» **Task details**
Using the data below, work out how many of its lines contain "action", and give that number with nothing added.
(Source information Opens)
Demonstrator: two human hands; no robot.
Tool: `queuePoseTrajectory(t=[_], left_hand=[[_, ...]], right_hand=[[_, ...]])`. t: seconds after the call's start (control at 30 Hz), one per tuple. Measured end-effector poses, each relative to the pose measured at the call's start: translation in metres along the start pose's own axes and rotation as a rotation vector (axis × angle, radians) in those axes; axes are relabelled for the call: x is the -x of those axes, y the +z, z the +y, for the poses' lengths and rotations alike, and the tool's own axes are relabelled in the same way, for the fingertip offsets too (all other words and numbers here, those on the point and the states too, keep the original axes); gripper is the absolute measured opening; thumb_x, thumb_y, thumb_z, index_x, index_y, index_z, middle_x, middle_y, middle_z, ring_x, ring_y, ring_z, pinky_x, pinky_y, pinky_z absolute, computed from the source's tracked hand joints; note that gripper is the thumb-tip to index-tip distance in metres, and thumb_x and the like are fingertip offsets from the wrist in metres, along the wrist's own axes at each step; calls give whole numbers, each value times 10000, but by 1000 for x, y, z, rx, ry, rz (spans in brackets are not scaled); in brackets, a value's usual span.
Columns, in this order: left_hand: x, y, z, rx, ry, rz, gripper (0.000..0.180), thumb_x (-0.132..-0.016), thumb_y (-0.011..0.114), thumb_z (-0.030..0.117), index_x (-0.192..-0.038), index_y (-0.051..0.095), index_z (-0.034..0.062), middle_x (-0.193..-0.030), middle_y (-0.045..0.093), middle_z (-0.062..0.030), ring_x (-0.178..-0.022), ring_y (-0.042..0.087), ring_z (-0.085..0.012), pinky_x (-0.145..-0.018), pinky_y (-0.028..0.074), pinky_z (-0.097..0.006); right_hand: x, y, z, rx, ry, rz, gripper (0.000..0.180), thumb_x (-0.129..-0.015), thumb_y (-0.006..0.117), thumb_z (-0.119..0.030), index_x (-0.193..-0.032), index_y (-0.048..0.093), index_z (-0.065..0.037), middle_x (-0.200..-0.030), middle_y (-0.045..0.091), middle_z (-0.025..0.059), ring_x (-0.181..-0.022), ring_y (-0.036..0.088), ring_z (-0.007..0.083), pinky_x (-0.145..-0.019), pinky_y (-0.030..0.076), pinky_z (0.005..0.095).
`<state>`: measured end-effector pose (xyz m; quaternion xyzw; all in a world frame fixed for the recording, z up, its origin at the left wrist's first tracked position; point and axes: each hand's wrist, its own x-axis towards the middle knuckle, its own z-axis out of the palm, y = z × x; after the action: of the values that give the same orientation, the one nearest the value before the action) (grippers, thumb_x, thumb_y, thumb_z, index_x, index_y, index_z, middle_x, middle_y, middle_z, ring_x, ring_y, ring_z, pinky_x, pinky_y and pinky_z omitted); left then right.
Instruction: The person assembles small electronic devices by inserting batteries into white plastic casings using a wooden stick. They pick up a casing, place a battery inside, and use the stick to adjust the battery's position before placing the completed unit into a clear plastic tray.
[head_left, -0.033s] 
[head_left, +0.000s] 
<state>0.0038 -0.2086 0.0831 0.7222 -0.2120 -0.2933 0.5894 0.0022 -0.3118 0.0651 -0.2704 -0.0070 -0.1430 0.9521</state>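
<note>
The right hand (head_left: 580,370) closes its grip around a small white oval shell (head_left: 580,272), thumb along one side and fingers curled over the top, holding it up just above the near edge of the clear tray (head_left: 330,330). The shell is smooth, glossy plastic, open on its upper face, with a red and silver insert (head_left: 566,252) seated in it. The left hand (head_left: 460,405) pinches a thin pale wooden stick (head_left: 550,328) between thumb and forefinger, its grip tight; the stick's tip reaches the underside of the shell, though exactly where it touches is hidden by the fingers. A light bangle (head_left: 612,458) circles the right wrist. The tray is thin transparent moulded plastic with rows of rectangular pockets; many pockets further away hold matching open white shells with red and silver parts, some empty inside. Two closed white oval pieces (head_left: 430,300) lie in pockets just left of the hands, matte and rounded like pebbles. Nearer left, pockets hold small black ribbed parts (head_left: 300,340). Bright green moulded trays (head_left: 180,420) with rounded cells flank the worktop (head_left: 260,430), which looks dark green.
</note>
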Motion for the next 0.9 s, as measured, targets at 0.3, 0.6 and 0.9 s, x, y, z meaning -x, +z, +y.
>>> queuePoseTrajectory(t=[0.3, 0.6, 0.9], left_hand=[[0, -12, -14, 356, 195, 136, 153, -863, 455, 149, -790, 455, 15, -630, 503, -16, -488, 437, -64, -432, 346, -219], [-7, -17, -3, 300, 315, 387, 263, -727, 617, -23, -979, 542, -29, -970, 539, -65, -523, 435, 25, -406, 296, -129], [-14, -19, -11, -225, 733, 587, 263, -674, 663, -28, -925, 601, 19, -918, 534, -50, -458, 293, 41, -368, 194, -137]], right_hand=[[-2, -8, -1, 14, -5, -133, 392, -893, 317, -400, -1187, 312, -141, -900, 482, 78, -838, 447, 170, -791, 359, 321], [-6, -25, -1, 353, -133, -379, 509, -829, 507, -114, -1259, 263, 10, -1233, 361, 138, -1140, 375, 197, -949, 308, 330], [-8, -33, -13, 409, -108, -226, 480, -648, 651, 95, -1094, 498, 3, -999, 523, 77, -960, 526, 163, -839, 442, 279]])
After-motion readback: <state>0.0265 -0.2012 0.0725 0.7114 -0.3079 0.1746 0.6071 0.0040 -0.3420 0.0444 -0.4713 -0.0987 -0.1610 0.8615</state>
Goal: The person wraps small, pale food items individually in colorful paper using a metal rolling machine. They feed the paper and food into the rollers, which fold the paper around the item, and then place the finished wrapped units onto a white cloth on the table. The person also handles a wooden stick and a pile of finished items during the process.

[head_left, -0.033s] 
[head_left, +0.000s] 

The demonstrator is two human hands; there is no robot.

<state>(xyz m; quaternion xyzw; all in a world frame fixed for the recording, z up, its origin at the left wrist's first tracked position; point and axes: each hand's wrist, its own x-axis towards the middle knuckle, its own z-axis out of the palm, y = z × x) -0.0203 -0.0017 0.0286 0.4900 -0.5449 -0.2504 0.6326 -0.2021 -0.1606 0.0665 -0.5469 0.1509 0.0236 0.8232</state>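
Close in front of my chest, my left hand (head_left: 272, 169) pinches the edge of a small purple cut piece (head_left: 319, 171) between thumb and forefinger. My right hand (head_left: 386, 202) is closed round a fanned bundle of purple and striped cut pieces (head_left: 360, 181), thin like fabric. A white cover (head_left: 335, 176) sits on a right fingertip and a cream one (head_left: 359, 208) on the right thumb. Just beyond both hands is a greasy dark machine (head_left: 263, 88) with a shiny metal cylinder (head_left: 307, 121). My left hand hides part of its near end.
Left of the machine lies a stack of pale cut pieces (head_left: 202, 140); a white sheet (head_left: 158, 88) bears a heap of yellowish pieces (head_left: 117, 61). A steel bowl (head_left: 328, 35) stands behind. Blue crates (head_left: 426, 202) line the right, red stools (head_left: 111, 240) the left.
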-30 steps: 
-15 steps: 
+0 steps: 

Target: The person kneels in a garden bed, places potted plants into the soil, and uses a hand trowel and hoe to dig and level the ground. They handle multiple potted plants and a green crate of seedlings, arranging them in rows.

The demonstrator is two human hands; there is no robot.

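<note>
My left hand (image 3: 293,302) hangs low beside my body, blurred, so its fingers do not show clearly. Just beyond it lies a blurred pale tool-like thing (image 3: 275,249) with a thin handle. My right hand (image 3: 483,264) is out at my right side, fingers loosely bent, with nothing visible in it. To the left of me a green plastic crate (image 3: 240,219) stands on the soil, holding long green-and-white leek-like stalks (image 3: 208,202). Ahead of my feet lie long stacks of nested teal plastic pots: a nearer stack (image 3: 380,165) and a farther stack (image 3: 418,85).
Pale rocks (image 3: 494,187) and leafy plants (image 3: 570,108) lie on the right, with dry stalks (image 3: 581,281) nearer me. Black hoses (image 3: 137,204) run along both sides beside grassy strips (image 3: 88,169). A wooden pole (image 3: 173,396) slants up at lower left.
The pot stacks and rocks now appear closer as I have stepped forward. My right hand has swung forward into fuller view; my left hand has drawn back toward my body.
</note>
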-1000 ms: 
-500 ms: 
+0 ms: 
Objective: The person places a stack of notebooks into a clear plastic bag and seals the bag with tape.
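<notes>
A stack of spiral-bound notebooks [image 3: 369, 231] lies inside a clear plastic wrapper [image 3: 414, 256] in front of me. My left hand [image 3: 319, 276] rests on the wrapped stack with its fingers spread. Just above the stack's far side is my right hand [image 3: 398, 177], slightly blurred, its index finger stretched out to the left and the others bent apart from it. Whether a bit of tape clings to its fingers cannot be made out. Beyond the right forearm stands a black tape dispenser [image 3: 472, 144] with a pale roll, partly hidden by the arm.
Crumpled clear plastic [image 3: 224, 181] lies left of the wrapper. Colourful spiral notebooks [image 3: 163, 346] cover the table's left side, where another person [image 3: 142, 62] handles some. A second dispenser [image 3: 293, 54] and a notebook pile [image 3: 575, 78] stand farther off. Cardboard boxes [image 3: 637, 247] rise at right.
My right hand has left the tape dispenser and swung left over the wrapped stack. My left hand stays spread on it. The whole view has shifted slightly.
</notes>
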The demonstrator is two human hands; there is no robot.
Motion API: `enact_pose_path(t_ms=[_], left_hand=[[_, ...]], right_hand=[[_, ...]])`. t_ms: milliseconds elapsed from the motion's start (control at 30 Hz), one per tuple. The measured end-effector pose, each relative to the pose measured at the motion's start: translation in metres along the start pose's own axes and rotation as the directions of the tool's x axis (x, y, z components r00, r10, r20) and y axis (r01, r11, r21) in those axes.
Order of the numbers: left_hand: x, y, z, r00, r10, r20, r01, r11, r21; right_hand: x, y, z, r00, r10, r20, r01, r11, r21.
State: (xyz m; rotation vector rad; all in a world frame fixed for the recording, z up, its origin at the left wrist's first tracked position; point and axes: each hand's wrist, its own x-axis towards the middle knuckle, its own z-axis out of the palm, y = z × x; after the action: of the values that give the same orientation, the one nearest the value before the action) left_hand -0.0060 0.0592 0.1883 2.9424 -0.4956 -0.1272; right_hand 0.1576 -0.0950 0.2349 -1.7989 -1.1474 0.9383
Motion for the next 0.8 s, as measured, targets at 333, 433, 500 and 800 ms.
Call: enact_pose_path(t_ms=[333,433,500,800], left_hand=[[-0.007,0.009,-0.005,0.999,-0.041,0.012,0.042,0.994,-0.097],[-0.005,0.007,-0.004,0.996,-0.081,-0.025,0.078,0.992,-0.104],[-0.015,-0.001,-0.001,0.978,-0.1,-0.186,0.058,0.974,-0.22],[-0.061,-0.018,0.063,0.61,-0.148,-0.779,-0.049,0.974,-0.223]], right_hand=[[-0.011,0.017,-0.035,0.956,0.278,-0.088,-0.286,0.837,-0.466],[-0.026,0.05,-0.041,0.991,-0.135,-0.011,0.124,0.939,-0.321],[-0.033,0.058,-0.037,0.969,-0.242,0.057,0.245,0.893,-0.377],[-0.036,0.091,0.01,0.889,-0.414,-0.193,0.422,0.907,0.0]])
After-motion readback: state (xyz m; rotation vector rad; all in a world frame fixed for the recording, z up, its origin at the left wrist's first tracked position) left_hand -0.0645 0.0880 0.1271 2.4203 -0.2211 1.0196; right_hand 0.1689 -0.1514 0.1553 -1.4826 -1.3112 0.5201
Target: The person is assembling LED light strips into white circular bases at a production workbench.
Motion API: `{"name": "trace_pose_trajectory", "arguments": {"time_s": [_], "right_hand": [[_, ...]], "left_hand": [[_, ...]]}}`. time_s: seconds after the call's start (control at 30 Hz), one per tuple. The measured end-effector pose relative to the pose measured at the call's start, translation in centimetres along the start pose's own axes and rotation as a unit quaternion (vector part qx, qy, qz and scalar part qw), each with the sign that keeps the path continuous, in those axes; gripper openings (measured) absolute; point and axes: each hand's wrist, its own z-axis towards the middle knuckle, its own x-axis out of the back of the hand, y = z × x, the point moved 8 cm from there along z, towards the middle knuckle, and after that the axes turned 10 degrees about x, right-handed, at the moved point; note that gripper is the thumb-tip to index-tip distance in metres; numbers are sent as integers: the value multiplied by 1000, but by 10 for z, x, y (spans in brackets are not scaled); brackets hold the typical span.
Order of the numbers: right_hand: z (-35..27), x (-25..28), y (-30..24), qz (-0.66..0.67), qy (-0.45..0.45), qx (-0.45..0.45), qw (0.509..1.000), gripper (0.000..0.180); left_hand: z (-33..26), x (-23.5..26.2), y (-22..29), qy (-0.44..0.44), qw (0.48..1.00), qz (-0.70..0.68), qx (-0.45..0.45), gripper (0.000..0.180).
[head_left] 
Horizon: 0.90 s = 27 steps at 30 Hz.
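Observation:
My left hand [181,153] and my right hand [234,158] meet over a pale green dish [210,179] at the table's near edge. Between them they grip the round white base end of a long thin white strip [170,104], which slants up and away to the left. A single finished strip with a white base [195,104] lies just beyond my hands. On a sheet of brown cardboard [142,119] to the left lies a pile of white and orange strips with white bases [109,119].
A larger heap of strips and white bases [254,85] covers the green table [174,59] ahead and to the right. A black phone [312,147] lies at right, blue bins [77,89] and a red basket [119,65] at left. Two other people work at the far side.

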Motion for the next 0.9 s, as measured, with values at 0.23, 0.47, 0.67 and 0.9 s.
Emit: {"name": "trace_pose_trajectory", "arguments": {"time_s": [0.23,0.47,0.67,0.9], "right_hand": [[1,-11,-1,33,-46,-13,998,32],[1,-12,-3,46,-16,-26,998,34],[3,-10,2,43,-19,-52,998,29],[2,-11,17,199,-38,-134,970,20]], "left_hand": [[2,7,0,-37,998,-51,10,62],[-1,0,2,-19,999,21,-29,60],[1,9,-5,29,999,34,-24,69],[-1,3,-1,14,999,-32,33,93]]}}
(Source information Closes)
» **Reply to the task**
2